Ma Nithya Prasiddhananda, otherwise known as the Kundalini Yogini, a Yoga Acharya and Ayurvedic Practitioner from Los Angeles, California, argues how there is a suppression of Dharmic traditions and cultures majorly associated with Hinduism by the Western countries.
In one of her interviews (below), she had mentioned that the Western influence, which primarily wanted to colonize India, destroyed the country from inside.
“India had such strong civilization and much-advanced education system, but later Portuguese, Britisher, and Mughal invaded the country after so much intentional destruction, creation of caste system to twist Indians against Indians, and destruction of education system including gurukuls which totally slandered the culture of the nation.”

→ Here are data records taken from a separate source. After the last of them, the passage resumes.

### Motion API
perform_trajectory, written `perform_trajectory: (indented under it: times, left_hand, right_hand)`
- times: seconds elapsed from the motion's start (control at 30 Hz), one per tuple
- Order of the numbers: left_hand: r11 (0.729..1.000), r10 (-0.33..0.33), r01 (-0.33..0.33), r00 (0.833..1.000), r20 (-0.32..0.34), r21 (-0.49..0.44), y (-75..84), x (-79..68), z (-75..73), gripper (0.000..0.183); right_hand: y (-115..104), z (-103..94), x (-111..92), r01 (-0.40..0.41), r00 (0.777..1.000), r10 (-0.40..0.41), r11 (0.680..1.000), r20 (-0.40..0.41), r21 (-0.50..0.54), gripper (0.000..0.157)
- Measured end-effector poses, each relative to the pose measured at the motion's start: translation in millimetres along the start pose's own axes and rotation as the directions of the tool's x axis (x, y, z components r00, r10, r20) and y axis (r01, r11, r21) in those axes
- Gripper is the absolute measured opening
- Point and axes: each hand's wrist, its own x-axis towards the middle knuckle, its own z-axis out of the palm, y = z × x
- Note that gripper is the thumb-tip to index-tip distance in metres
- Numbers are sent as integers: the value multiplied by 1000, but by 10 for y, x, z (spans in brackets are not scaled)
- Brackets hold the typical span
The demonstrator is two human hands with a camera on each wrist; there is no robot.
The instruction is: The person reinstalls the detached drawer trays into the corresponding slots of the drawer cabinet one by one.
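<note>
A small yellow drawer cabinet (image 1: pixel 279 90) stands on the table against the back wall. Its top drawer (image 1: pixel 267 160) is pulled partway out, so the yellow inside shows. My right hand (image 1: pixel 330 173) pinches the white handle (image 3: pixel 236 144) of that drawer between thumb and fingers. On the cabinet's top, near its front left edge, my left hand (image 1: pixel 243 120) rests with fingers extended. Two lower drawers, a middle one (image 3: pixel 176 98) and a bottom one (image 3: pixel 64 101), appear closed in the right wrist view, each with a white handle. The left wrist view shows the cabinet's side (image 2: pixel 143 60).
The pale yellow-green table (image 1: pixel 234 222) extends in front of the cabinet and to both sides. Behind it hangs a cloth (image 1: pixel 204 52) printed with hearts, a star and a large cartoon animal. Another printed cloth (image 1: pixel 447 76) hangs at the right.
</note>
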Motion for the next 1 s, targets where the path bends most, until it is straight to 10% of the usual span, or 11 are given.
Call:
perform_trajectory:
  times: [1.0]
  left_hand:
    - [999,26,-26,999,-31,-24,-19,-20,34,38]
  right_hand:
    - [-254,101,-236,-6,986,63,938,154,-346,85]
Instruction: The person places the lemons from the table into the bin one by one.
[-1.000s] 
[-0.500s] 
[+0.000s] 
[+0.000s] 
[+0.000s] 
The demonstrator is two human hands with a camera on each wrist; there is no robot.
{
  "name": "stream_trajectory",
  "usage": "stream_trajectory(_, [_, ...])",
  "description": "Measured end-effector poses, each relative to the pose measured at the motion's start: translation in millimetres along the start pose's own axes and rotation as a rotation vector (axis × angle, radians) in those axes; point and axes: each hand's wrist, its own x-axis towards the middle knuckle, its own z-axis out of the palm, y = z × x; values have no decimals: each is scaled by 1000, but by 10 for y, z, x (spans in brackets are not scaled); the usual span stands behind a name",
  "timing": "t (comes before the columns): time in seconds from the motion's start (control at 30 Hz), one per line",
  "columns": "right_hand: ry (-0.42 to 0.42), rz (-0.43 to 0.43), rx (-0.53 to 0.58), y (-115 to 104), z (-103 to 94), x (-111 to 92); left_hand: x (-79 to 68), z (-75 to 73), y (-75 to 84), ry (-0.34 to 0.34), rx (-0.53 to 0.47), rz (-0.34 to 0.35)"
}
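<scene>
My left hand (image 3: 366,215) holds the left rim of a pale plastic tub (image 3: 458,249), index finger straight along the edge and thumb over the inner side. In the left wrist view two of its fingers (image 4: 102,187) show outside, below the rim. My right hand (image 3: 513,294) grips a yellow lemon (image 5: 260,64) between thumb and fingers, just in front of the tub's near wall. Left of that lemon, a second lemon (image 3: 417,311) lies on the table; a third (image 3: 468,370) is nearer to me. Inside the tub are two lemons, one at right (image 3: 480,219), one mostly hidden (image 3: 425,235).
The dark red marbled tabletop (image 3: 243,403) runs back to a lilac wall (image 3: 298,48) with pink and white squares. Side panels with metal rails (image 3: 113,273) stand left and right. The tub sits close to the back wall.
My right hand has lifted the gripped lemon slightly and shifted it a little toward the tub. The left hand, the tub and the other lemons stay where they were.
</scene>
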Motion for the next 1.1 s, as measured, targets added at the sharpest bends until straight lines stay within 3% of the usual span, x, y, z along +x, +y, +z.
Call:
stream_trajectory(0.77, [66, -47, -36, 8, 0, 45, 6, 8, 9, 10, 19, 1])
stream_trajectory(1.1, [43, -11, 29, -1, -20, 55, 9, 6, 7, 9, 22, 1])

She points out that while social stratification existed since pre-colonial India, it was mainly the practices of Britishers that created a false definition and conception of the caste system because if we turn our attention to our Vedic literature, there are numerous instances of ‘Shudras’ and ‘Vaishyas’ who became kings; merchants and soldiers and nomads who were caste-less; large numbers of farmers who were also soldiers; and Brahmans who were farmers, soldiers, traders, or even kings One’s caste could be changed as easily as moving from one village to another. And such instances were not exceptions; they happened frequently.
She further argued that while people think the practice of denouncing a particular tradition happened a long ago, the truth is it still prevails.
“You can look anywhere to see how much propaganda is spread to embarrass, humiliate, and make people question their own faith in Hinduism,” she mentioned.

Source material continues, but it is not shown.